» **Data items**:
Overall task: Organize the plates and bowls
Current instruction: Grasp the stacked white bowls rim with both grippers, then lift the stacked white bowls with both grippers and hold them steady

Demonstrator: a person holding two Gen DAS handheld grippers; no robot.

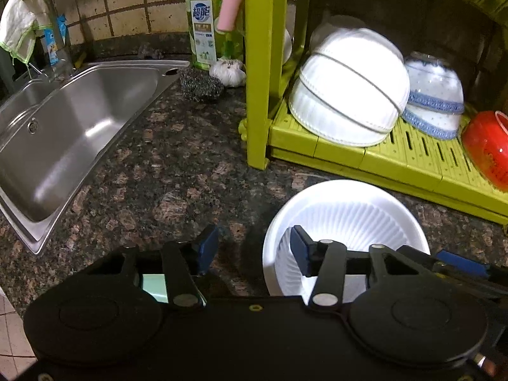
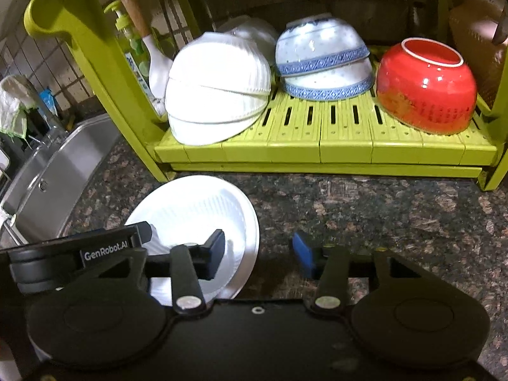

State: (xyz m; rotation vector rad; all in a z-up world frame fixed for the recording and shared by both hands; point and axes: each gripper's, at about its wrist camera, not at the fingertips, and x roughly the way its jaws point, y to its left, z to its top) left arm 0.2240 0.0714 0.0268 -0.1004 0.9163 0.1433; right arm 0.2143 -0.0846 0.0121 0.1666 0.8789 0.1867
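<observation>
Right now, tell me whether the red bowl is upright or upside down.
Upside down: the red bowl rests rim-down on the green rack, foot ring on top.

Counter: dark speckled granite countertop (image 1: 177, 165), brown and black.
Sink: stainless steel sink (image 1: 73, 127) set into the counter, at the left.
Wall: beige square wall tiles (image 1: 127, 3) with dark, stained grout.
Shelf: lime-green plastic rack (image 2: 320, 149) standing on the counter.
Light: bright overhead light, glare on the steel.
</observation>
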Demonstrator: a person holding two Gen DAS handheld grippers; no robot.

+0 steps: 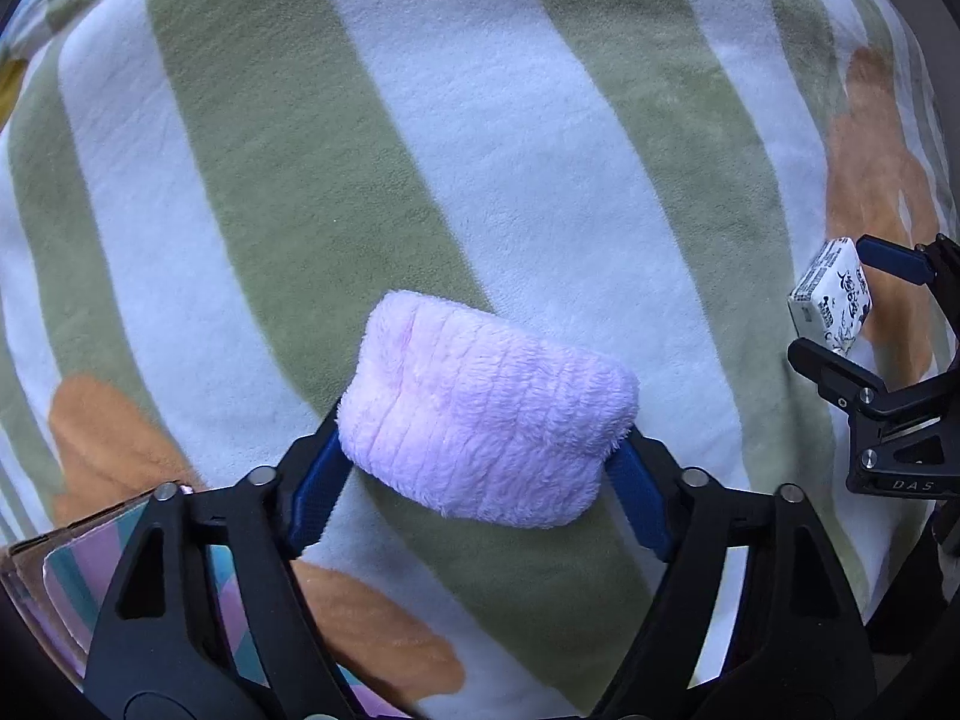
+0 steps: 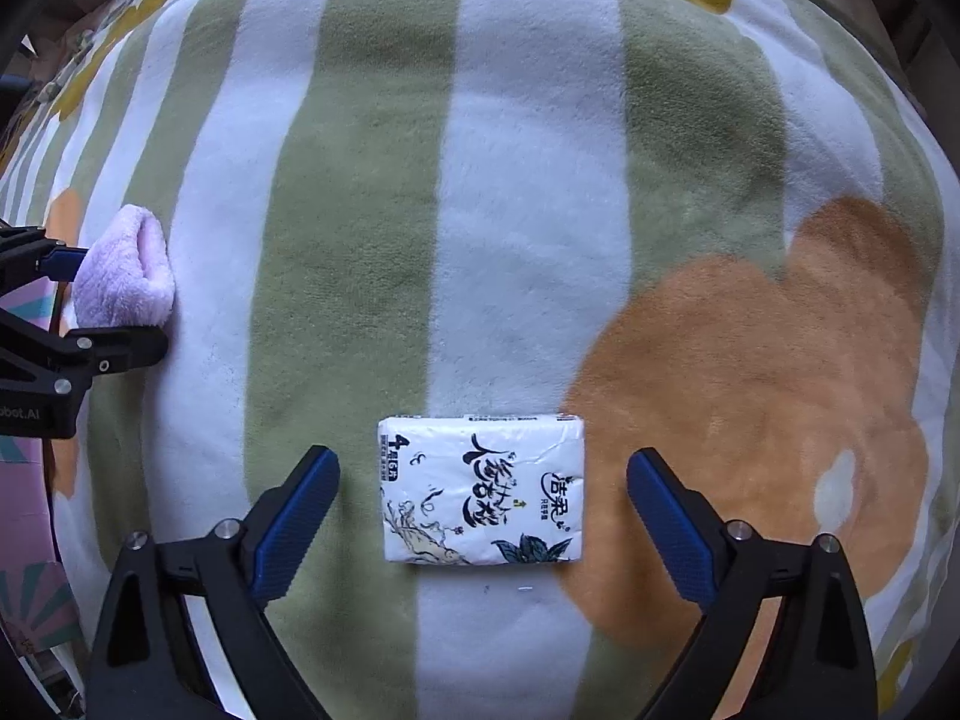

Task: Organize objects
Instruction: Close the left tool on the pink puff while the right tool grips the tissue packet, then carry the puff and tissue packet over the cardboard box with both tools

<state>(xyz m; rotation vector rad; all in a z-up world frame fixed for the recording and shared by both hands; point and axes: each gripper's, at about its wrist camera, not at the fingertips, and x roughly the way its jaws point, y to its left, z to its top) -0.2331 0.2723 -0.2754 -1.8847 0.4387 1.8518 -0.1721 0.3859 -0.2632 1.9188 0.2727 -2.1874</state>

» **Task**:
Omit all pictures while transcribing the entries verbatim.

» **Exercise response**:
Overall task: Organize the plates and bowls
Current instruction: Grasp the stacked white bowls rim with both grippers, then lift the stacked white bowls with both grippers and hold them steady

Demonstrator: a person holding two Gen DAS handheld grippers; no robot.


State: (xyz m; rotation vector rad; all in a z-up world frame fixed for the recording and shared by both hands; point and axes: each gripper's, at about its wrist camera, not at the fingertips, and x roughly the way its jaws point, y to its left, z to its top) left arm 0.2240 0.0714 0.0268 -0.1004 0.9163 0.1433; right arm 0.2143 -0.0846 0.0121 0.1666 0.8789 0.1867
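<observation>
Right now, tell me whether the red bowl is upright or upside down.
Upside down: the red bowl rests rim-down on the green rack, foot ring on top.

Counter: dark speckled granite countertop (image 1: 177, 165), brown and black.
Sink: stainless steel sink (image 1: 73, 127) set into the counter, at the left.
Wall: beige square wall tiles (image 1: 127, 3) with dark, stained grout.
Shelf: lime-green plastic rack (image 2: 320, 149) standing on the counter.
Light: bright overhead light, glare on the steel.
</observation>
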Demonstrator: a person holding two Gen DAS handheld grippers; no robot.

+0 steps: 
+0 steps: 

Task: Organize objects
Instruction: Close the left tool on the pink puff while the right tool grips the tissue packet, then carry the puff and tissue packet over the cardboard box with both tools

<state>(xyz m; rotation vector rad; all in a z-up world frame fixed for the recording and shared by both hands; point and axes: each gripper's, at about its wrist camera, not at the fingertips, and x roughly the way its jaws point, y to its left, z to its top) -0.2331 0.2723 -0.2754 -1.8847 0.4387 1.8518 -0.1721 0.3859 -0.2632 1.9188 0.2727 -2.1874</state>

No further output is needed.